John T. Flynn, patriot journalist during the middle of the last century (who also, by the way, predicted in 1939 that Social Security would be under water by 1970, and bankrupt by 1980) wrote the following immediately post WWII: “A Republic : If You Can Keep It..”
Fascism will come at the hands of perfectly authentic Americans, as violently against Hitler and Mussolini as the next one, but who are convinced that the present economic system is washed up and that the present political system in America has outlived its usefulness and who wish to commit this country to the rule of the bureaucratic state. Interfering in the affairs of the States and cities; taking part in the management of industry and finance and agriculture; assuming the role of great national banker and investor, borrowing millions every year and spending them on all sorts of projects through which such a government can paralyze opposition and command public support; marshaling great armies and navies at crushing costs to support the industry of war and preparation for war which will become our greatest industry; and adding to all this the most romantic adventures in global planning, regeneration, and domination, all to be done under the authority of a powerfully centralized government in which the executive will hold in effect all the powers with Congress reduced to the role of a debating society. There is your fascist. And the sooner America realizes this dreadful fact the sooner it will arm itself to make an end of American fascism masquerading under the guise of the champion of democracy.
75 years later the fascist oligarchy is firmly established and rushing headlong to disaster. “Obamacareabomination-with-a-pen-and-a-phone” anyone? Indeed, “A Republic : If You Can Keep It.”
Allen Mendenhall walks us through the solution aided by Mark Levin’s The Liberty Amendments.
We’ve talked endlessly about using a Constitutional convention to wrest the reins of government from entrenched interests and put them back in the hands of the people.

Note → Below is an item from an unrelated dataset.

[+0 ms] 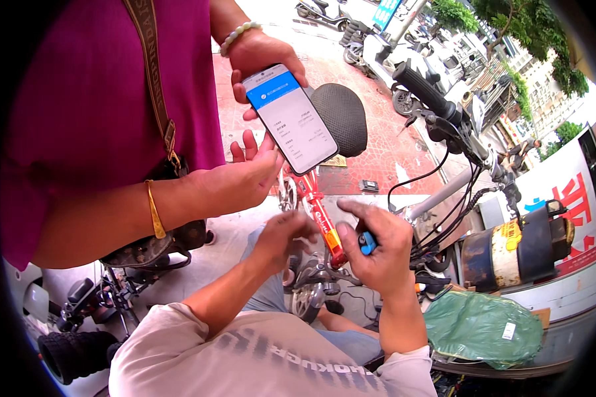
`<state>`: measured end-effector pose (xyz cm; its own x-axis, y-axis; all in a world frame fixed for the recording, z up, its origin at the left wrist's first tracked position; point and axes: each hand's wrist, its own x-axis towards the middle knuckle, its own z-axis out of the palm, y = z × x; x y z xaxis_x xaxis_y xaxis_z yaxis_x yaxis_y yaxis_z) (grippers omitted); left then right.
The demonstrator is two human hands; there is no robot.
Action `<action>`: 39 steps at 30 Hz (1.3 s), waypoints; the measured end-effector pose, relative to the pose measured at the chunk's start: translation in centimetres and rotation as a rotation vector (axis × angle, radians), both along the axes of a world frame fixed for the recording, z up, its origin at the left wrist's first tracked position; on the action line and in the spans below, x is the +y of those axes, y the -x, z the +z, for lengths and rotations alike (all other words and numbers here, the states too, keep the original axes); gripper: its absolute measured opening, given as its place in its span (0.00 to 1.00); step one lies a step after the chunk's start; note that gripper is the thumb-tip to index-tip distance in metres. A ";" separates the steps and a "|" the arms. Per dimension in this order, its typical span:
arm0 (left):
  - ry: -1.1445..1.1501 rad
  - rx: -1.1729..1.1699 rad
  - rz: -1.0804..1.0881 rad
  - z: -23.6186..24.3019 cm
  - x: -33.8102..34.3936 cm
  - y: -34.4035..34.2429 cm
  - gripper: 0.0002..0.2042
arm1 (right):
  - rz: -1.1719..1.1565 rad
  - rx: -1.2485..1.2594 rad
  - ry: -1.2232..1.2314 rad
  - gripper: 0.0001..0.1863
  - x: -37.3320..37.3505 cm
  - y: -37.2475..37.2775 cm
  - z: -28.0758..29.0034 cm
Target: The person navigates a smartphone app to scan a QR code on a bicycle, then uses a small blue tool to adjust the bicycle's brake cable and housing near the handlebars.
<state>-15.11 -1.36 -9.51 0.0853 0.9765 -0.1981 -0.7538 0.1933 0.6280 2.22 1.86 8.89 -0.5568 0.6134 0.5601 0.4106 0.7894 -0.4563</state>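
A: What's nearest?
B: The right hand (377,248) grips a small blue tool (367,243). The left hand (285,235) is beside it, fingers loosely curled, holding nothing.
A: Beyond?
B: A red bicycle frame (321,218), then another person's phone (290,119) held above.

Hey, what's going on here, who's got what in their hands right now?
A person in a light shirt sits low beside a red bicycle frame. Their right hand grips a small blue object; their left hand is raised beside it with fingers loosely curled, apparently holding nothing. Another person in a magenta top stands over them and holds out a smartphone with a lit screen, steadying it with both hands. A black saddle sits just behind the phone, and handlebars are to the right.
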 end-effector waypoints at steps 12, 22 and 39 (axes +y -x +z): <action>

Enough talk: It’s time to put the theory into action.
To recap, the Constitution may be amended in two ways: by a two-thirds vote of Congress, or by a convention called by two-thirds (34) of the (50) state legislatures. All amendments to date have arisen through the first mechanism, although conservatives and libertarians increasingly are calling for state lawmakers to pursue the second. If 34 states pass convention measures, Congress must convene a convention to discuss amending the constitution. In the words of James Madison, who was instrumental to the drafting of Article V, “If two thirds of the States make application, Congress cannot refuse to call one.” Even the centralizer Alexander Hamilton conceded that the wording of Article V leaves “nothing…to the discretion of Congress.”